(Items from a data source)

------------------------------------

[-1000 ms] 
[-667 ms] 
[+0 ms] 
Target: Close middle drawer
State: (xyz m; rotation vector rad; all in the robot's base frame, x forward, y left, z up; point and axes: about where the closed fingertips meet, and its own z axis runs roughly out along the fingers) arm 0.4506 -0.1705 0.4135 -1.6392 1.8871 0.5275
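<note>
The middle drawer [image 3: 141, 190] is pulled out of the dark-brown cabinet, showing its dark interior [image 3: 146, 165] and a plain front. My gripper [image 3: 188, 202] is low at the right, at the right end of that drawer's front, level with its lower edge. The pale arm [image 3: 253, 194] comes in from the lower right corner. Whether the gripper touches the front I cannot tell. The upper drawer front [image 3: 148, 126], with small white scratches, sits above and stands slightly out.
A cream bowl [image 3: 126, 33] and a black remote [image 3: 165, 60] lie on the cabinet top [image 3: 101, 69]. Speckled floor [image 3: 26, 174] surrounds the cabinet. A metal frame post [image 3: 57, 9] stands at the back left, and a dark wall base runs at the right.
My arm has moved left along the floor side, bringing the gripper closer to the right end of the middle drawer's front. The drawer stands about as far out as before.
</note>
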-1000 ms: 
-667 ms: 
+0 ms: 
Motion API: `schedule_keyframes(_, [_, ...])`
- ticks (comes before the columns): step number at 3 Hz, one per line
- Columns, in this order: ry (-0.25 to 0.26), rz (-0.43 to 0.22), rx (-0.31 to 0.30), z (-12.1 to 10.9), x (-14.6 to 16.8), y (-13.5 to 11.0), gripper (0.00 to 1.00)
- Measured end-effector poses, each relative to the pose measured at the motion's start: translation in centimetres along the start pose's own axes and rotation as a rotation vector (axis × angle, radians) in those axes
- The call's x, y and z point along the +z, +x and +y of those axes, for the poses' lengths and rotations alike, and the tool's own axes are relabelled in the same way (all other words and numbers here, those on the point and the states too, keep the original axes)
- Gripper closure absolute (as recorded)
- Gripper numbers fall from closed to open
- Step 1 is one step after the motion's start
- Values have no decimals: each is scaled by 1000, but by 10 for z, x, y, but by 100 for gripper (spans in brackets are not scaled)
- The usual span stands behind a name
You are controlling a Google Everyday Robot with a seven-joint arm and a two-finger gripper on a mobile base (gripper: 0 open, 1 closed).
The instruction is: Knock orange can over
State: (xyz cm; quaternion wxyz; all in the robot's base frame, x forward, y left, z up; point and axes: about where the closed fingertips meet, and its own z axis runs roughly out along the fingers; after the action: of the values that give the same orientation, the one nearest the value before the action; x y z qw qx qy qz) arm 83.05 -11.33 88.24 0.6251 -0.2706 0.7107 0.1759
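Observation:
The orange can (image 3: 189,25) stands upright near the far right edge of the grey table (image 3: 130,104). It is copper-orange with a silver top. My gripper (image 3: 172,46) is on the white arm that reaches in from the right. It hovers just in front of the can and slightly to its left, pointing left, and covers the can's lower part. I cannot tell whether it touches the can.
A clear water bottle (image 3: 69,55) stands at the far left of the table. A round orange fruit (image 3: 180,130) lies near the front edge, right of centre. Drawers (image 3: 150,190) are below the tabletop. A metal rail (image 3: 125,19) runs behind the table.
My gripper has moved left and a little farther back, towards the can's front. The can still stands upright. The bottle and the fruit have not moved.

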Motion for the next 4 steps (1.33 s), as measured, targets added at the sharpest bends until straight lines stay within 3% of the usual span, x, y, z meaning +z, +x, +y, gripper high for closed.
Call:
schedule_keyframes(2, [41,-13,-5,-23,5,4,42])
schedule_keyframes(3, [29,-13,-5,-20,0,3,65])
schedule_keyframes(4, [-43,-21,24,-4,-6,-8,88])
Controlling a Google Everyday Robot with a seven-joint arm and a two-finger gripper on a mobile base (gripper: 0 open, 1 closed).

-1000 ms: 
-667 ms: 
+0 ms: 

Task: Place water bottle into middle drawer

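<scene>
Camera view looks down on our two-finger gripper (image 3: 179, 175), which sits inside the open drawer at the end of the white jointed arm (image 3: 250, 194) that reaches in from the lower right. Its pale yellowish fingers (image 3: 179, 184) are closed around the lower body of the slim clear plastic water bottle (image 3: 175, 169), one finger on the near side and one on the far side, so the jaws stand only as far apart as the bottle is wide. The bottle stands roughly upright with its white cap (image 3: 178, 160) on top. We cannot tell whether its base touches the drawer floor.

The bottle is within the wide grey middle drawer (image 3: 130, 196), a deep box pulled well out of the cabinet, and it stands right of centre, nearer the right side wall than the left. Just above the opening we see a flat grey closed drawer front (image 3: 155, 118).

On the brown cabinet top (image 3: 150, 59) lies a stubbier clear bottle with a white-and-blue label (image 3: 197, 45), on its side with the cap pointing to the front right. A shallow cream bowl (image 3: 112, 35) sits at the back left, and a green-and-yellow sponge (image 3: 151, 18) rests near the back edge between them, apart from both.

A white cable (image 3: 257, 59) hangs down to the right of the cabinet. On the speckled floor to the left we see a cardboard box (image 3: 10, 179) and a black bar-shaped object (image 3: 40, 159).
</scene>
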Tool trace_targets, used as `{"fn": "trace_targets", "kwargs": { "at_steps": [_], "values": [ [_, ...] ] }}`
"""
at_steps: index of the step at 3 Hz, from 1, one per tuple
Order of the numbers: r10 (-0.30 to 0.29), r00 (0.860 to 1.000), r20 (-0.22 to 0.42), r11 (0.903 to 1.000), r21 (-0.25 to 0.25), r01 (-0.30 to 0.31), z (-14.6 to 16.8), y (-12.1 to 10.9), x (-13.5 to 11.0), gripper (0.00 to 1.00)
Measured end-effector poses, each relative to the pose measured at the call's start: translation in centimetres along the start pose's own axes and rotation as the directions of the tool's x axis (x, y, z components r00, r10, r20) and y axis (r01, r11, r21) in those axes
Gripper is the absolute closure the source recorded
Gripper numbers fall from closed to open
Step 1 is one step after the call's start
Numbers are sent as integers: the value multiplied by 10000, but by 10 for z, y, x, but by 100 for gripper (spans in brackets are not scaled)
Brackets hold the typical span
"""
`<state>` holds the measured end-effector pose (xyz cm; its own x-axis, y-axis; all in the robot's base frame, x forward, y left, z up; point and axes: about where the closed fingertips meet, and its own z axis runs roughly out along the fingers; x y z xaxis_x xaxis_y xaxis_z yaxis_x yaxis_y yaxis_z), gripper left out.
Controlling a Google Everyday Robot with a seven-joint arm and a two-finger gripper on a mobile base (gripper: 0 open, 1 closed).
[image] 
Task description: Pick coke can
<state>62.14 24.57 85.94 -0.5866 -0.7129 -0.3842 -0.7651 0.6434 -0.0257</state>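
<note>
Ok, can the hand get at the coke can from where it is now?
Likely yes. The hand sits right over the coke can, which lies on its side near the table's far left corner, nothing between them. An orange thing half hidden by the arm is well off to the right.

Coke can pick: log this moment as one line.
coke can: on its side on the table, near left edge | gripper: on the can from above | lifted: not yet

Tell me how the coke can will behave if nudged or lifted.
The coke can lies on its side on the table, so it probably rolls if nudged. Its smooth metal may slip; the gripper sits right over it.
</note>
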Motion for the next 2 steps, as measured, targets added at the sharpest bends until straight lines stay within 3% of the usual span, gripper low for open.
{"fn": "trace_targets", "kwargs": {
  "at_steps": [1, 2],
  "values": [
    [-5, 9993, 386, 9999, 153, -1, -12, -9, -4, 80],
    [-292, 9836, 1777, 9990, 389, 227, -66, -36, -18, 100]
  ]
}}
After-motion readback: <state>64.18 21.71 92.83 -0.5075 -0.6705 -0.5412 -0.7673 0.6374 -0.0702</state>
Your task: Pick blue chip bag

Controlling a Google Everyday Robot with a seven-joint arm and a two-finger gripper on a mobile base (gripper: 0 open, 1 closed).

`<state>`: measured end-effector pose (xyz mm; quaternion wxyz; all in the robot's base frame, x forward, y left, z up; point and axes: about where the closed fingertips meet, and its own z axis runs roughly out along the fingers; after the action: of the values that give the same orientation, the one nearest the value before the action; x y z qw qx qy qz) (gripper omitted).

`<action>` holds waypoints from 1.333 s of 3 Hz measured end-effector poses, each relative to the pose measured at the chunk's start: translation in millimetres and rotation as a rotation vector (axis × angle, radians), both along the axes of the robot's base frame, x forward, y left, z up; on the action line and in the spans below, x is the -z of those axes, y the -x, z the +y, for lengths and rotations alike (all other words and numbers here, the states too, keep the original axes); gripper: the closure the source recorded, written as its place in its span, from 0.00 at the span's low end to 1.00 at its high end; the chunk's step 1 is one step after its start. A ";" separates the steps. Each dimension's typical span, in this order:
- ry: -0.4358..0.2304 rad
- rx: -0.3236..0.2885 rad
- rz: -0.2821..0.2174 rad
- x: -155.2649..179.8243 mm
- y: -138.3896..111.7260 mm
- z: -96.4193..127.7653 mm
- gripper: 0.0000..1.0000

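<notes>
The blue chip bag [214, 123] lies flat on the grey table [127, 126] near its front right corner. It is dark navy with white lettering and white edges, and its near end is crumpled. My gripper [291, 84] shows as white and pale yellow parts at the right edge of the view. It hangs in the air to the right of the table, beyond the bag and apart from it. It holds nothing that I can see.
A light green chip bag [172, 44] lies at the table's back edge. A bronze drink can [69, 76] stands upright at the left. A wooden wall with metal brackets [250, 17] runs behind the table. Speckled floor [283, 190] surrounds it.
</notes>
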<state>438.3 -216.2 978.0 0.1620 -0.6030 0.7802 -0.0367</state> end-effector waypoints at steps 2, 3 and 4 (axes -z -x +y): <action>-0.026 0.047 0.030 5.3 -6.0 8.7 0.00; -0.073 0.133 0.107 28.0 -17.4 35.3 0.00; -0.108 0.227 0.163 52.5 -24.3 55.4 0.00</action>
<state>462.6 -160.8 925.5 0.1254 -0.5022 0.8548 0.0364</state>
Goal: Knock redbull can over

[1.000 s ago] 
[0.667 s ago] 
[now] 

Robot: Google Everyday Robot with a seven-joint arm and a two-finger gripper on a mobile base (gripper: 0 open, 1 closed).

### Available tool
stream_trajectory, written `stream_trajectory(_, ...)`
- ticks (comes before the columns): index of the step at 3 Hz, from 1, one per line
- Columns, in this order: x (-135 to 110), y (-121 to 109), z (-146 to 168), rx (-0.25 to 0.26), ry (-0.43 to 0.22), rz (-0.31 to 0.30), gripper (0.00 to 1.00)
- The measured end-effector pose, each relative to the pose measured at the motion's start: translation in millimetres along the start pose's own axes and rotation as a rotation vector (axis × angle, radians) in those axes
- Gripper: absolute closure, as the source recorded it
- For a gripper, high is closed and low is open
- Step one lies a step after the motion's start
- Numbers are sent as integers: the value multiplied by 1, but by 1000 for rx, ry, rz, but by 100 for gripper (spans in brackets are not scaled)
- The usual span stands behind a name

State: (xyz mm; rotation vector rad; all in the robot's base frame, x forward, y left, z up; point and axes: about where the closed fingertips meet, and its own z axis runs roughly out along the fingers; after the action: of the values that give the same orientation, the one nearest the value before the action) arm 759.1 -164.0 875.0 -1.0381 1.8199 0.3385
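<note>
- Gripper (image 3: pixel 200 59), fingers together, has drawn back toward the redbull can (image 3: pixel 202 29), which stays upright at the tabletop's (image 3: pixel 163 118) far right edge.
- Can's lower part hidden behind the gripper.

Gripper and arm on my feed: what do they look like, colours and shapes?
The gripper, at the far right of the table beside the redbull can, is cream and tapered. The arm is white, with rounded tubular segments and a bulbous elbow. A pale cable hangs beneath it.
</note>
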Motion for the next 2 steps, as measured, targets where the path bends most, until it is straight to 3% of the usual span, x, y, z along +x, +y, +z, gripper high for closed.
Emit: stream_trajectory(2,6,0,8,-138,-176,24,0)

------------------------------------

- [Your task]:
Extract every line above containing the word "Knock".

- [Solution to this problem]:
The instruction is: Knock orange can over
Goal: Knock redbull can over

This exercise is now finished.